Martin pescatore (Alcedo atthis)
Specie assai vistosa che non compare nelle altre aree umide protette del Parco, probabilmente per la carenza di fauna ittica di taglia adeguata, per altro piuttosto abbondante nel Lago di
Brinzio. Si presume che in Riserva nidifichino due-tre coppie di questa specie, probabilmete localizzate all’interno della alneta posta sul margine meridionale del Lago di Brinzio, utilizzando per la propria nidificazione forse la terra che rimane imprigionata nelle radici degli alberi schiantati al suolo. La specie frequenta anche il torrente Valmolina-Rancina nel quale  confluisce il Rio Brivola, emissario del Lago

Ballerina gialla (Motacilla cinerea)
Questo passeriforme insettivoro è legato per la nidificazione agli ambienti di acqua corrente,  ed in Riserva è stato osservato lungo il corso dell’Intrino, ove probabilmente nidifica.

Migliarino di Palude (Emberiza schoeniclus)
E’ l’unica specie ornitica tipicamente legata ai canneti che frequenta le formazioni a Phragmites dell’area protetta, mancando completamente nell’area gli Acrocefali, forse a causa
di una non ottimale situazione climatica.
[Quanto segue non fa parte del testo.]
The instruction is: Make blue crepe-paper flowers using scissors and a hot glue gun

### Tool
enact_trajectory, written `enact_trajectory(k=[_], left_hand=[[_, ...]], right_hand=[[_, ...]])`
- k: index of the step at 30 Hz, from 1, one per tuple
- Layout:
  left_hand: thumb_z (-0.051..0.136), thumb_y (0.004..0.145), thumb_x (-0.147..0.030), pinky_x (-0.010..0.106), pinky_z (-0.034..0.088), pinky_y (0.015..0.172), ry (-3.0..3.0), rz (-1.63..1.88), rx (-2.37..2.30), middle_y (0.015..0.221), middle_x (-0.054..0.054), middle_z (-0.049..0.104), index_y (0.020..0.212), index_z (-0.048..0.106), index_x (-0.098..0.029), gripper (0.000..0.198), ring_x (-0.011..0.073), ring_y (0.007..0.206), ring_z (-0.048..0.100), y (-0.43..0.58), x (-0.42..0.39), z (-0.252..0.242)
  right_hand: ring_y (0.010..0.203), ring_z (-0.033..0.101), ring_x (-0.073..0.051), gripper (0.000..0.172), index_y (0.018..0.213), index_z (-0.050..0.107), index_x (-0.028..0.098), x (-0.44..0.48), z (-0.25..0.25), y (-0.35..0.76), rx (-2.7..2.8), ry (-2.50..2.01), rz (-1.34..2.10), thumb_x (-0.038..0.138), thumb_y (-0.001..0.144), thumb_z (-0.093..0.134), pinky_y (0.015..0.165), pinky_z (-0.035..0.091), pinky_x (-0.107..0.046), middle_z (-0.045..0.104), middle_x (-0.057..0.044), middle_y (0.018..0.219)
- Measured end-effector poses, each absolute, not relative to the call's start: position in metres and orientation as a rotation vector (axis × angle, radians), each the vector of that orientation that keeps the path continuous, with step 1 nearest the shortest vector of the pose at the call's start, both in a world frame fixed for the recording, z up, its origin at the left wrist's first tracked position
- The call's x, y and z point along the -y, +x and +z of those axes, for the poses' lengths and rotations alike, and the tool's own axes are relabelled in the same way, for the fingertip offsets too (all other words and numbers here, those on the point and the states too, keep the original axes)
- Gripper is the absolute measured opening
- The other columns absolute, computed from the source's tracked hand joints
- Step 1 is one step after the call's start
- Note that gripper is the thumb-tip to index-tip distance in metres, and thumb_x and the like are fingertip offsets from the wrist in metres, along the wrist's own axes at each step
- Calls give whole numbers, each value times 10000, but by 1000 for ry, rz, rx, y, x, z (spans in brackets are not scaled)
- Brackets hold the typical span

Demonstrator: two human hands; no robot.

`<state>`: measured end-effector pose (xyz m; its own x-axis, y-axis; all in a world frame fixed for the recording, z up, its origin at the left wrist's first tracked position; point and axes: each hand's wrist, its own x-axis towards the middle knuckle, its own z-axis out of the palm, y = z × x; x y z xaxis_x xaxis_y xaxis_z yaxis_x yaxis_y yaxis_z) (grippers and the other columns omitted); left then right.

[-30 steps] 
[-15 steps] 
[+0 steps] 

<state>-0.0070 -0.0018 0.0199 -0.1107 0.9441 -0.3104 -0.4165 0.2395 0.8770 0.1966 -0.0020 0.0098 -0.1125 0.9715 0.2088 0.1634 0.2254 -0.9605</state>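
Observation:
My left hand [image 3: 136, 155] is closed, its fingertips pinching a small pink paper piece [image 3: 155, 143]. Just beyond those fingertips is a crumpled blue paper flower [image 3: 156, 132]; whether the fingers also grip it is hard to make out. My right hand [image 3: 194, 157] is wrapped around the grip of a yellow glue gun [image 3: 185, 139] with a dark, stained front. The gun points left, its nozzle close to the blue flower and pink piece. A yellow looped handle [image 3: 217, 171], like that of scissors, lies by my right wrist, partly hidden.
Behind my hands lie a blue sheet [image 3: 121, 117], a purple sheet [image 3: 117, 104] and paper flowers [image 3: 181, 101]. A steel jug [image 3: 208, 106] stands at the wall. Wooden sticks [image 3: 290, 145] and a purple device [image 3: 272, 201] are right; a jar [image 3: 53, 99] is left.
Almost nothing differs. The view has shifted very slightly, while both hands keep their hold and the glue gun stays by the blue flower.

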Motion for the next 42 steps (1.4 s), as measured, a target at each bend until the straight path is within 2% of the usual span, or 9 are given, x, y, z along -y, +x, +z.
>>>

All’interno del territorio della Riserva nidificano altre specie legate agli ambienti forestali, che rivestono un notevole interesse naturalistico.
Si tratta del Picchio verde, del Picchio rosso maggiore e del Rampichino, specie legate alla presenza di esemplari arborei vetusti o in cattivo stato di salute insieme con il Picchio muratore ed in parte con il Torcicollo. La conservazione e l’incremento numerico di questi taxa specializzati, è legato al mantenimento dell’attuale stato di non gestione selvicolturale dell’alneta, che consente la presenza di adeguate nicchie trofiche alla entomofauna saproxilofaga. Viceversa queste specie si fanno rare nelle aree forestali gestite per la produzione di legname.